In government bonds, risk is basically proportional to the time to maturity of the bond. The longer the bonds the RBA buys, the greater the risk they withdraw from the market and the greater the boost for the economy. With that in mind, I’ve been interested in the shortening of RBA OMOs of late. While the change does not *technically* reflect a changed stance of Monetary Policy, it does reduce the force of the current policy. It’s a design flaw feature of the current program.

This shortening is built in, due to the fact that the QE-envelope doesn’t roll with the calendar. It means that the bonds are all shortening over time (this is why the blue and green lines slope down in the below chart). The RBA can fight this via bond selection; but this is a bit like fighting gravity. All the bonds roll down, and buying is large relative to their outstanding stock, so the amount of duration the RBA extracts with each round of QE must trend down. Supply/demand problems in the part of the curve they own are now constraint on bond selection (and a constraint on QE in general; see this post for more on the problem with RBA QE).

The problem has mostly been in the short OMOs. At the last few Auctions, the RBA has purchased a lot of shorter dated ACGBs. They have continued buying the longest bond in the short-BPP basket (the May’28, which is why the blue line remains flat), but in much smaller size. The skew to the shorter bonds has lowered the weighted average tenor and DV01 of the buybacks.

The fact that the RBA is shortening at the same time that they are tapering suggests to me that they are very comfortable with the decision to taper the pace of QE purchases. Their actions show that they aren’t particularly concerned with making sure that QE is delivering the maximum possible boost to the economy.

It’s not just an issue with the supply/demand balance in the short BPP basket. They did much the same thing in the Semi OMO last week. Purchases of Q’24s and NSWTC’24s, and a bit of a skew to the shorter Semis, pulled down both the weighted average tenor and DV01 of the OMO.

My hunch is that the RBA is now mostly concerned with the technical aspects of executing the QE without unduly distorting the market (and, perhaps, with one eye on getting out of it all together).

If the bias to toward the shorter bonds is maintained, the weekly DV01 of purchases will decline to around 2.5mil per week starting this week, down from a prior average value of ~3.5mil DV01. That’s a 30% taper in risk terms.

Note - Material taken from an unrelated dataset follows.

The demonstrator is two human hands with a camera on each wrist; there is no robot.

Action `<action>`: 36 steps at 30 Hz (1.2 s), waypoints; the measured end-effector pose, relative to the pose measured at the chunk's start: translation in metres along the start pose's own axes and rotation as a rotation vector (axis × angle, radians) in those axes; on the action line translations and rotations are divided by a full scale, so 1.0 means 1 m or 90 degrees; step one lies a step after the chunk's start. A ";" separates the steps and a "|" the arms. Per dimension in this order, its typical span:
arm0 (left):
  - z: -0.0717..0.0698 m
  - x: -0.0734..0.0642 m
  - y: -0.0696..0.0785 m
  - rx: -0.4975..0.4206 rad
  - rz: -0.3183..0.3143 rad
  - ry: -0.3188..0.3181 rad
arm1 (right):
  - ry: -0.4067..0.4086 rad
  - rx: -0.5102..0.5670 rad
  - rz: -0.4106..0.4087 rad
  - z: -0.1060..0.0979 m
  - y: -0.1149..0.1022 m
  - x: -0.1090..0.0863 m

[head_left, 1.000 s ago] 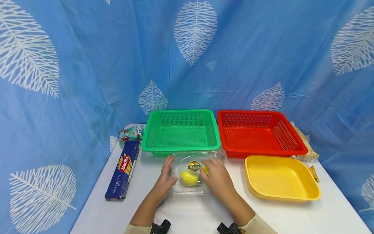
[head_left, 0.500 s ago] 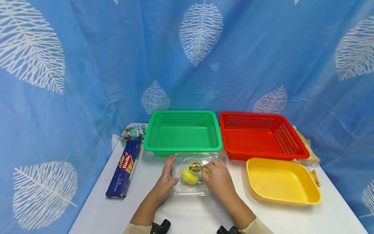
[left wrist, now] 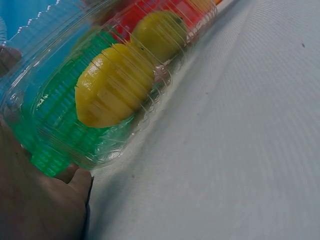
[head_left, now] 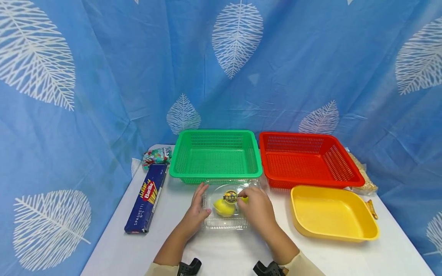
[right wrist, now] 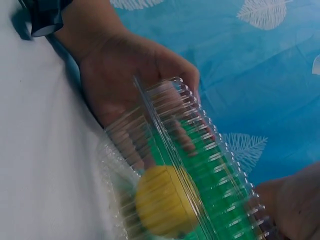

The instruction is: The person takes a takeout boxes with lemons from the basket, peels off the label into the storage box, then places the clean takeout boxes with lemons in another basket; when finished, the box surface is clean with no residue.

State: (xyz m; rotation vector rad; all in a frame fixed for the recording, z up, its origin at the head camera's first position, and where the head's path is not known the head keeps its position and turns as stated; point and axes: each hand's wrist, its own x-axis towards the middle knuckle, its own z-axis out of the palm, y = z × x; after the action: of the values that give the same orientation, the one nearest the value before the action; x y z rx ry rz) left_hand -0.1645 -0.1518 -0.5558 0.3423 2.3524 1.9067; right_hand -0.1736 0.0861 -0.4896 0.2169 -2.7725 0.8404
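Note:
A clear plastic clamshell box (head_left: 226,223) lies on the table below the green basket. Inside are a lemon (left wrist: 117,85) and a rounder yellow-green fruit (left wrist: 160,35); in the head view my right hand partly covers the second. A round label with a dark band (head_left: 230,196) is on the lid. My left hand (head_left: 194,214) rests along the box's left side, fingers straight and thumb at the near left corner. My right hand (head_left: 257,207) reaches over the right side of the lid. Its fingers are curled, thumb and forefinger pinching at the label's right end.
Behind the box stand a green basket (head_left: 215,180) and a red basket (head_left: 312,182). A yellow tray (head_left: 331,214) is at the right, near a bag of grain (head_left: 367,184) and a small snack packet (head_left: 371,209). At left lie a spaghetti box (head_left: 146,199) and a colourful bag (head_left: 157,156).
The head view has shifted slightly. Both hands stay at the clear box, with only small finger movement by the right hand at the label.

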 end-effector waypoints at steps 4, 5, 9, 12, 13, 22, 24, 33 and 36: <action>0.000 0.000 -0.001 -0.002 0.003 0.000 | 0.003 -0.012 0.020 0.002 -0.004 0.004; 0.000 0.000 -0.001 -0.003 0.004 0.000 | 0.004 -0.021 0.023 0.003 -0.006 0.004; 0.001 -0.001 0.000 -0.006 0.011 -0.001 | 0.009 -0.063 0.030 0.006 -0.009 0.004; 0.001 -0.001 0.001 -0.010 0.018 -0.001 | 0.012 -0.089 0.021 0.008 -0.011 0.002; 0.001 -0.001 0.001 -0.011 0.019 -0.001 | 0.015 -0.095 0.016 0.008 -0.011 0.002; 0.001 -0.001 0.004 -0.010 0.002 -0.002 | 0.017 -0.102 -0.008 0.008 -0.011 0.000; 0.001 -0.001 0.004 -0.007 0.001 -0.001 | 0.016 -0.093 -0.004 0.007 -0.011 0.000; 0.001 -0.001 0.003 -0.009 -0.005 0.001 | 0.015 -0.071 -0.006 0.008 -0.009 -0.001; 0.001 0.000 0.003 -0.007 -0.008 -0.001 | 0.011 -0.067 -0.008 0.008 -0.009 0.000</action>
State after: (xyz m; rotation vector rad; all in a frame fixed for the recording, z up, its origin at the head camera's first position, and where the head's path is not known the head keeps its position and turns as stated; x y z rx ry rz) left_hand -0.1639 -0.1500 -0.5527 0.3266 2.3371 1.9125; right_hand -0.1732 0.0748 -0.4912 0.2073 -2.7863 0.6871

For completeness, I’ve pasted the long OMO charts below. You can see that the RBA was able to fight gravity via bond selection for a time. This is the most easily fixed part of the problem. If the envelope of purchases had rolled with the calendar, it would soon include both the Nov’32s and April’33. This simple change would add around 40bn of capacity to the program and allow the RBA to stabilise the DV01 of QE.